= Source records =
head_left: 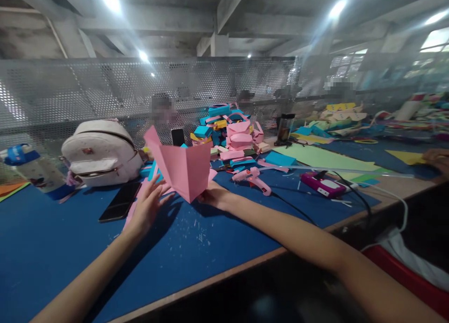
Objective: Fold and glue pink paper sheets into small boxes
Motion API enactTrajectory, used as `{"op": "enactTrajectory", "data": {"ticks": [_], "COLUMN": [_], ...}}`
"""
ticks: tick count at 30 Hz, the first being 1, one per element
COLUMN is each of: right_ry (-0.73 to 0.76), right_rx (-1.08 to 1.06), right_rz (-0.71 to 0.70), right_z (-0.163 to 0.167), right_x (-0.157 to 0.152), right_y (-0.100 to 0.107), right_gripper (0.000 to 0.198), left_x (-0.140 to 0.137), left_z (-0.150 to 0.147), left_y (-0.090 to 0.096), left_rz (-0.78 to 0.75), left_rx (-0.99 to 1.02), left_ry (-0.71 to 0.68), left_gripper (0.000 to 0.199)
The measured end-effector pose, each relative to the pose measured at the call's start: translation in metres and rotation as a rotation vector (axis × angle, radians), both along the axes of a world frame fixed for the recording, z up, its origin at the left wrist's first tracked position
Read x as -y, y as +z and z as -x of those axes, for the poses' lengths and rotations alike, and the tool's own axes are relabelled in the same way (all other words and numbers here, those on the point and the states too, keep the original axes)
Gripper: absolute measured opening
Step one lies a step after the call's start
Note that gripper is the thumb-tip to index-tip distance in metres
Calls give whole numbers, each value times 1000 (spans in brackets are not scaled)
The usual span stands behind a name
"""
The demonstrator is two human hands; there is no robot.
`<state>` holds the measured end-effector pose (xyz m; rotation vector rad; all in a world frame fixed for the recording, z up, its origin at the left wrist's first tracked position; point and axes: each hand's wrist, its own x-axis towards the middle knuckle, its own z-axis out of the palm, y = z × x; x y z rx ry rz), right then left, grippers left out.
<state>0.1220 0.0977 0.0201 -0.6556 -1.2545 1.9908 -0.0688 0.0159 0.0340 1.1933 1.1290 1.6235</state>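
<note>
**Pink folded sheet (pixel 198 168), upright above a blue mat (pixel 196 267)**

Taking the sheet as our clock's hub, we are listing:

Item: right hand (pixel 214 195), four o'clock. It is gripping the sheet's lower part; its fingertips are hiding behind the paper, so we cannot tell exactly how they are pinching. This low hold is probably letting the creased panels stand apart.

Item: left hand (pixel 149 204), eight o'clock. Its fingers are spreading loosely near the paper, apparently holding nothing, presumably guarding that side.

Item: pink glue gun (pixel 252 179), three o'clock. It is lying with nozzle pointing towards nine, presumably for easy reach.

Item: pale backpack (pixel 101 150), between nine and ten. It is standing back, probably to avoid crowding the hands.

Item: heap of coloured paper pieces (pixel 238 133), two o'clock. They are stacking up loosely, presumably to save room.
</note>
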Motion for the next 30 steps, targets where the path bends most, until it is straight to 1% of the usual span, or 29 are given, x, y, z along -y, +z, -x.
{"op": "enactTrajectory", "data": {"ticks": [4,7,9,11,12,14,18,20,24,27,30], "right_ry": [16,44,69,94,104,131,196,230,283,282,223], "right_rx": [19,28,32,33,31,28,47,70,106,106,95], "right_rz": [44,53,52,47,42,29,-6,-25,-78,-164,-315], "right_z": [2,4,5,4,3,1,-3,-4,-5,-5,-5], "right_x": [0,4,9,15,18,22,23,22,22,22,20], "right_y": [-1,-1,0,1,2,4,5,5,4,6,9], "right_gripper": [33,32,24,18,19,22,31,31,31,42,55], "left_x": [4,10,12,12,11,9,4,3,2,0,-3], "left_z": [-11,-25,-33,-36,-36,-33,-23,-19,-14,-14,-15], "left_y": [1,2,1,0,-1,-3,-7,-8,-10,-12,-12], "left_rz": [-110,-156,-155,-144,-137,-117,-43,-35,-42,2,29], "left_rx": [-95,-200,-259,-281,-274,-253,-221,-214,-197,-152,-76], "left_ry": [43,16,-14,-30,-35,-46,-130,-157,-164,-184,-215], "left_gripper": [66,91,96,93,89,79,58,57,58,52,49]}}
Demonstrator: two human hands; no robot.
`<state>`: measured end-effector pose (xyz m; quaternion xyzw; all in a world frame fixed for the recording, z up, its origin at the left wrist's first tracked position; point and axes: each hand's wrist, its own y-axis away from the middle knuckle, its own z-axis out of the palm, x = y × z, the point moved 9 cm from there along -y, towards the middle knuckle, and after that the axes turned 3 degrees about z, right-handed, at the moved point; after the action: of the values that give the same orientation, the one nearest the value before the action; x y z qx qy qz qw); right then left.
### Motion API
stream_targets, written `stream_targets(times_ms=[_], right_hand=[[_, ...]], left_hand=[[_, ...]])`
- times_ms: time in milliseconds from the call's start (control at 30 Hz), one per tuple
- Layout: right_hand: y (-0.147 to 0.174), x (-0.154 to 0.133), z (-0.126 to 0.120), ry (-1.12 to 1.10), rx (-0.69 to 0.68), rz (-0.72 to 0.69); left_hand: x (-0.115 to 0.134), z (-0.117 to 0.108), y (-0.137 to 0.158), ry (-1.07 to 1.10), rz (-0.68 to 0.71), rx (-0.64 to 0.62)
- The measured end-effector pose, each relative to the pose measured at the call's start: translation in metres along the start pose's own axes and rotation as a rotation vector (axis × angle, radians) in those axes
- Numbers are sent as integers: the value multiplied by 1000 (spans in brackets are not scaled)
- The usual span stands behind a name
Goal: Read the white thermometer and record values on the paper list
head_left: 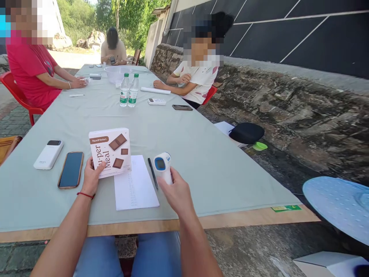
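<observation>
My left hand (91, 175) grips a white and brown NutriMotion meal box (111, 152) by its lower left corner, its printed front facing me. In my right hand (178, 190) is a white and blue infrared thermometer (163, 165), held by its handle with the small screen toward me. Under and beside the box lies a sheet of paper (135, 188) with faint writing. A black pen (152, 173) rests between the paper and the thermometer. Left of my left hand are a smartphone (70, 170) and a white power bank (49, 154).
Two water bottles (124, 90) stand mid-table, before a clear plastic basin (115, 75). Farther right lie a white device (157, 102) and a dark phone (182, 107). Three people sit around the grey-clothed table (230, 177). A blue hat (340, 204) is off the right edge.
</observation>
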<state>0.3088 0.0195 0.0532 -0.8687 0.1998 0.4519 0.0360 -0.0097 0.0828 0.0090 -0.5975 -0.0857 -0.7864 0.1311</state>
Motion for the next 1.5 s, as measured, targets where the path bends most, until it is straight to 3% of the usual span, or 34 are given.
stream_targets(times_ms=[67,233,433,600,700,800,1000,1133,1300,1500], right_hand=[[-26,26,-10,246,63,91],[-64,53,-11,555,40,30],[-77,64,-15,640,79,-38],[-65,43,-17,575,229,-206],[-54,32,6,480,57,-215],[-43,27,35,554,-155,-177],[-44,22,42,666,-166,-133],[-52,30,34,473,-129,-56],[-56,27,30,-77,-92,-99],[-48,14,57,-663,-193,-105]], left_hand=[[0,1,1,-9,-8,4],[3,2,1,-37,6,-17],[2,0,2,-58,12,-14],[0,-1,3,-70,3,9],[-1,-3,2,-50,8,30],[2,-7,2,-19,27,80],[19,-11,6,-73,132,181],[27,-16,3,-80,236,214],[32,-11,-10,-59,208,192],[36,27,-51,-172,212,-17]])
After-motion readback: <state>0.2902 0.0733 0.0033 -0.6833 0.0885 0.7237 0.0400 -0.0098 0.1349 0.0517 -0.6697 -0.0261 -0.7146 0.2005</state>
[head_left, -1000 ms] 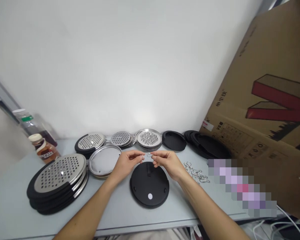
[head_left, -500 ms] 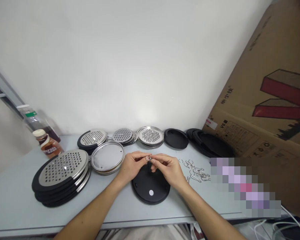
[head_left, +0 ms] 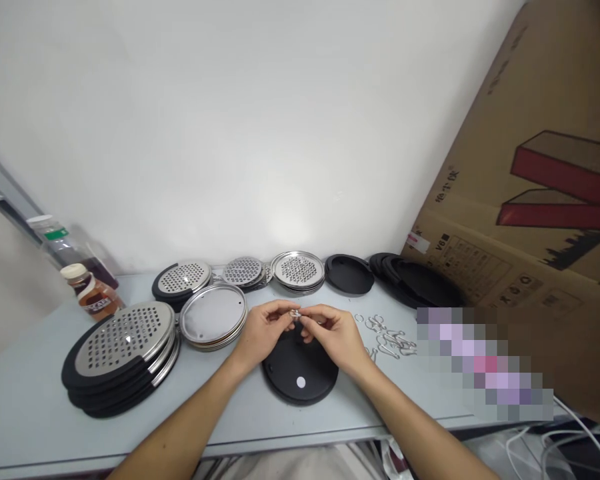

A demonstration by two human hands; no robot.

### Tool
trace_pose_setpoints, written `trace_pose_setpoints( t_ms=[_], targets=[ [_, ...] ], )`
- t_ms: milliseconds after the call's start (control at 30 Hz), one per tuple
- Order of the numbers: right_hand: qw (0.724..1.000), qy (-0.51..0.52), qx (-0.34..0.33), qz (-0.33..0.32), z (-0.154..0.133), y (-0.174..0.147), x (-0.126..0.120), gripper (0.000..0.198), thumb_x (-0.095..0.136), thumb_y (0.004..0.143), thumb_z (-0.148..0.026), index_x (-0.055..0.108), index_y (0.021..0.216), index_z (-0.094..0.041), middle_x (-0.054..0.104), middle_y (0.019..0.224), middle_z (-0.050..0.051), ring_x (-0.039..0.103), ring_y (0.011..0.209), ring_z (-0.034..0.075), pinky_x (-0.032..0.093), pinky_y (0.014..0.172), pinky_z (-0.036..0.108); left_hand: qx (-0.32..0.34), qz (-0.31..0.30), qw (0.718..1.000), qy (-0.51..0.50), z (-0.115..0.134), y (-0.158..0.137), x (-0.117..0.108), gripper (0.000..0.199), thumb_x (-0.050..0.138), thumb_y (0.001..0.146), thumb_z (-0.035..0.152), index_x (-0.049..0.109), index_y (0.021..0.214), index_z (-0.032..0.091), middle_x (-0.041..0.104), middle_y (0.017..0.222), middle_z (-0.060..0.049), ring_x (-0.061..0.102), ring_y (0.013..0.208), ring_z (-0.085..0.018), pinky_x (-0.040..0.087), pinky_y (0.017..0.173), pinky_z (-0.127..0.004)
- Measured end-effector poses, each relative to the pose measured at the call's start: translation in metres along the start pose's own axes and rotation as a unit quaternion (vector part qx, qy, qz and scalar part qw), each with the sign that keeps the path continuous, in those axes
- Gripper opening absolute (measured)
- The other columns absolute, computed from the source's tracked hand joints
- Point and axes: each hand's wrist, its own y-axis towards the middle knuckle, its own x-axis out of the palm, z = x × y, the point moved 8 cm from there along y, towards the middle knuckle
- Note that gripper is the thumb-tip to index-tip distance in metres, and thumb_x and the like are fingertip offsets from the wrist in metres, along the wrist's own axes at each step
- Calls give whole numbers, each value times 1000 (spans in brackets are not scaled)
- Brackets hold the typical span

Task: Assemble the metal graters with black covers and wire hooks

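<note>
Between the fingertips of both hands is a small metal ring (head_left: 295, 314), pinched from either side. My left hand (head_left: 266, 331) closes on its left side, thumb and forefinger together. From the right, my right hand (head_left: 336, 335) grips it the same way, partly hiding it. Whether a hook hangs on the ring I cannot tell. Below the hands a round black disc (head_left: 300, 373) with a white dot lies on the table, its far edge covered by my fingers. Loose metal hooks and rings (head_left: 390, 341) are scattered right of my right hand.
On the left stands a stack of black-rimmed grater discs (head_left: 125, 340), beside plain metal discs (head_left: 214, 312). More grater discs (head_left: 298, 270) and black discs (head_left: 350, 273) line the wall. Bottles (head_left: 91, 292) stand at far left; a large cardboard box (head_left: 480, 267) leans at right.
The camera view has shifted slightly. Both hands stay together at the ring, which has turned a little between the fingertips.
</note>
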Motion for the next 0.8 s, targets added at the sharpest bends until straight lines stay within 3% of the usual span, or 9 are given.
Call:
trace_pose_setpoints(
  t_ms=[100,167,300,467,567,800],
  targets=[
    [994,69,73,-46,12,3,6,26,74,75,-38,72,86,-15,66,60,1,61,51,14,53,54,28,40,6,998,55,8,-3,0,20,60,85,23,75,98,19,74,91,-4,65,67,-14,52,65,-25],
    [992,66,82,-72,15,2,10,25,71,78,-38,71,86,-15,64,59,0,60,50,13,52,53,27,76,16,992,101,14,-5,-1,22,57,86,18,76,98,21,73,91,-4,64,69,-14,51,67,-24],
    [996,-67,1,-63,4,-2,8,23,60,88,-34,72,98,-17,60,69,0,58,50,11,49,53,25,141,35,974,171,24,-8,0,26,56,85,11,76,96,24,72,87,-2,64,79,-15,49,71,-24],
    [971,-210,-98,-49,-15,-8,12,23,50,95,-27,72,100,-22,55,75,1,56,61,12,46,61,26,147,54,971,182,24,-9,-2,27,56,85,9,75,97,25,71,84,0,62,73,-13,47,66,-23],
    [963,-236,-120,-51,-19,-8,13,23,48,96,-25,71,101,-23,55,74,1,57,72,16,44,68,28,138,50,974,175,22,-8,-2,27,56,85,10,75,98,25,72,84,0,62,73,-13,47,67,-23],
    [964,-226,-123,-63,-21,-5,12,21,50,96,-24,70,91,-22,55,71,0,55,72,15,40,70,26,112,27,982,148,16,-5,-1,25,55,87,14,75,99,24,69,83,-1,62,72,-13,48,66,-23]
  ],
)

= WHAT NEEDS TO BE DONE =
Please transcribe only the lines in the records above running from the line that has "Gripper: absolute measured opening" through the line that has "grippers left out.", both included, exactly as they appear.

= ANSWER BOX =
Gripper: absolute measured opening
Step one lies a step after the call's start
Note that gripper is the thumb-tip to index-tip distance in metres
Calls give whole numbers, each value times 1000 (spans in brackets are not scaled)
The usual span stands behind a name
"""
The demonstrator is two human hands; there is no robot.
`<state>` holds the measured end-effector pose (xyz m; rotation vector rad; all in a world frame fixed for the recording, z up, its origin at the left wrist's first tracked position; point and axes: each hand's wrist, its own x-axis towards the middle knuckle, its own z-axis out of the palm, y = z × x; x y z rx ry rz), right then left, grippers left out.

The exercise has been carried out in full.